[Description of the task] Only lines containing the word "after" belong in the answer; copy each one from the records.

[Data for analysis]
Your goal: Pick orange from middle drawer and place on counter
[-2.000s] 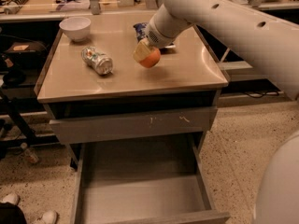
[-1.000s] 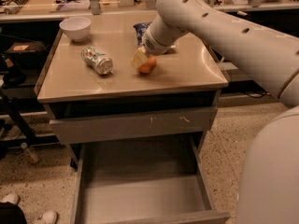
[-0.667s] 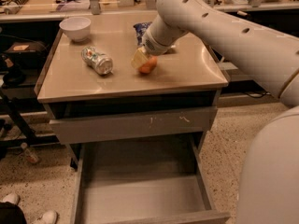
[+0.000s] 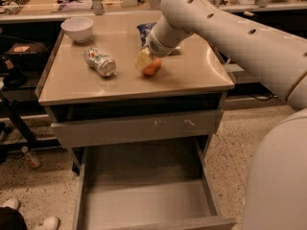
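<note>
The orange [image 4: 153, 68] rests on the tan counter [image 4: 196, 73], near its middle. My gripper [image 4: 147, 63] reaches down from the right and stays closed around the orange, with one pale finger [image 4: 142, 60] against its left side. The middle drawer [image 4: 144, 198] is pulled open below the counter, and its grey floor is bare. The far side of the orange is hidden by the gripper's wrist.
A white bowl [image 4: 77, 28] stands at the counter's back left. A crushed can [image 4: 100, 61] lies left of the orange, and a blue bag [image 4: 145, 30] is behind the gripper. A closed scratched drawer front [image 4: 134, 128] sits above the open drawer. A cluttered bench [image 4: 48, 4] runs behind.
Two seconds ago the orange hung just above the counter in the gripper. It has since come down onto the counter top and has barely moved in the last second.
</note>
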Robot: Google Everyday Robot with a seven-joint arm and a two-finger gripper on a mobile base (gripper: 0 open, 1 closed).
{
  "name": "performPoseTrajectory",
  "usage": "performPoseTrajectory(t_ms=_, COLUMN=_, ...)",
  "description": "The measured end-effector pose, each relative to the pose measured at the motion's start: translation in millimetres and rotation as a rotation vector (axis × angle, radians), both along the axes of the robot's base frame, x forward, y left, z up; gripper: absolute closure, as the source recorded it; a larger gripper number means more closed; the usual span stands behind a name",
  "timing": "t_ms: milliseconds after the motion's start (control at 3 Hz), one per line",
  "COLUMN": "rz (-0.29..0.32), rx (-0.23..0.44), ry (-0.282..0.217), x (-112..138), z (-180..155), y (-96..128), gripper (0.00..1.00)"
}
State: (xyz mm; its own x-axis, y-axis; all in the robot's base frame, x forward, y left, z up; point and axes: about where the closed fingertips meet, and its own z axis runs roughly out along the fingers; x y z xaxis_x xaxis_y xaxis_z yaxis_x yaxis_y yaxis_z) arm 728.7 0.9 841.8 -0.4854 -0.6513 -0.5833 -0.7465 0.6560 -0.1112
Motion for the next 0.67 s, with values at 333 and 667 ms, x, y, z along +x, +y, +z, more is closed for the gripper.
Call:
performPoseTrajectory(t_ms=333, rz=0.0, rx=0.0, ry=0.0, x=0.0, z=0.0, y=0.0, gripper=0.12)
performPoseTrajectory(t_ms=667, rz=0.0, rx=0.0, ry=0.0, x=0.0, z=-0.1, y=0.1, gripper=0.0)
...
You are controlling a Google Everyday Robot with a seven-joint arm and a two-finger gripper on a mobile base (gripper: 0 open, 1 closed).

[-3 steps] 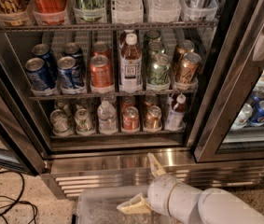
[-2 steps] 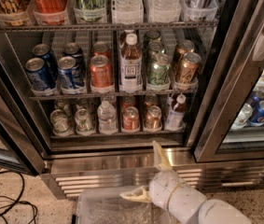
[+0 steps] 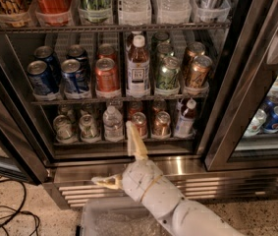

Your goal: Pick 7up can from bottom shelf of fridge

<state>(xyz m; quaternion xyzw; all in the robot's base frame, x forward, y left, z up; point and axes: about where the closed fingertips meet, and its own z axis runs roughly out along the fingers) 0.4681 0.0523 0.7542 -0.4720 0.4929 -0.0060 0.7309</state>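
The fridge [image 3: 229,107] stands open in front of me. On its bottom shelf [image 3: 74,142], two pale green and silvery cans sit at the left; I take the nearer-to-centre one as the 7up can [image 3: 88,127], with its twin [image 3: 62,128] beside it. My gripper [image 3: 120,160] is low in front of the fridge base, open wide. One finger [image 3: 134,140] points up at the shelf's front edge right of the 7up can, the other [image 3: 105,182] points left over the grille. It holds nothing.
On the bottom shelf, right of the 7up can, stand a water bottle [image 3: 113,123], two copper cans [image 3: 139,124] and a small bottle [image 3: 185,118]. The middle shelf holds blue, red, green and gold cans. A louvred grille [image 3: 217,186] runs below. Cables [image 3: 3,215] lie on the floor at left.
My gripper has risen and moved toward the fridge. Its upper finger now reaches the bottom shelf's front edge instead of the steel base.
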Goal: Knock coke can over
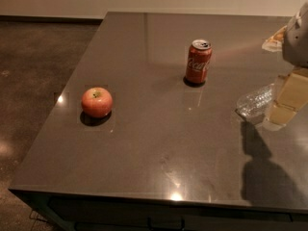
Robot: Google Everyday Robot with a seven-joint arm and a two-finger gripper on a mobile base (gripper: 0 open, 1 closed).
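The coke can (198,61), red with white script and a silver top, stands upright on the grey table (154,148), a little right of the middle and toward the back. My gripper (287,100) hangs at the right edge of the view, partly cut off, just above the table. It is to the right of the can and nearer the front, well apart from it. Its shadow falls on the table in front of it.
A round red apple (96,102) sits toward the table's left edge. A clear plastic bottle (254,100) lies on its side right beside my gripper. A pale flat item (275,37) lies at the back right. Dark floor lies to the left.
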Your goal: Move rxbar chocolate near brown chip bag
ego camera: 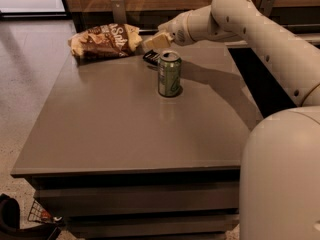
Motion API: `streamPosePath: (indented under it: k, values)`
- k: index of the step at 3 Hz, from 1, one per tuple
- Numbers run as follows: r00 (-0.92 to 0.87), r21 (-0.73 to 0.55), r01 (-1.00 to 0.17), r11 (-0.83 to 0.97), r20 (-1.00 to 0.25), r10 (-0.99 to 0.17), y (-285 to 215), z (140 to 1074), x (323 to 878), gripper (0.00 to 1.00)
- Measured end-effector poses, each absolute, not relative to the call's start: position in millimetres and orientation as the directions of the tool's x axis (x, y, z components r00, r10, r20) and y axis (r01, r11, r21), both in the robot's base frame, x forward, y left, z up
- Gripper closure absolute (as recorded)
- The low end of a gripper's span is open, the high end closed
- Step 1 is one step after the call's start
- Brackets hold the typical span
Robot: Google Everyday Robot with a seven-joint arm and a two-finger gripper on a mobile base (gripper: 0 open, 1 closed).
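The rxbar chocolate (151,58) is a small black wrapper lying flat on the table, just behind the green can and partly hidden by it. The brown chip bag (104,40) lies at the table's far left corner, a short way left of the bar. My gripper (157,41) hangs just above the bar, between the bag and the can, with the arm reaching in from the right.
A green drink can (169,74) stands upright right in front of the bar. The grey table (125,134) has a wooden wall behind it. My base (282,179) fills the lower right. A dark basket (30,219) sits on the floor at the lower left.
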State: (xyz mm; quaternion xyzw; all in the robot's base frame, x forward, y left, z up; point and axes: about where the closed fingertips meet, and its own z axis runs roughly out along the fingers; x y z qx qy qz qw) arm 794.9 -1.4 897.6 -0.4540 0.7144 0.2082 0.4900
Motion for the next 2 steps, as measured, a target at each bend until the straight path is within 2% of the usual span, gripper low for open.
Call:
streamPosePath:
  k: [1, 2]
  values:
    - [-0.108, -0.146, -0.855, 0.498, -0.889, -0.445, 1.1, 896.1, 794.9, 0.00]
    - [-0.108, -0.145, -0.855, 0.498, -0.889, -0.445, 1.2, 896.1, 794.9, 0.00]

[Exercise result]
  "timing": "t_ms: milliseconds after the motion's start (control at 3 Hz), one per line",
- Step 1 is one step after the call's start

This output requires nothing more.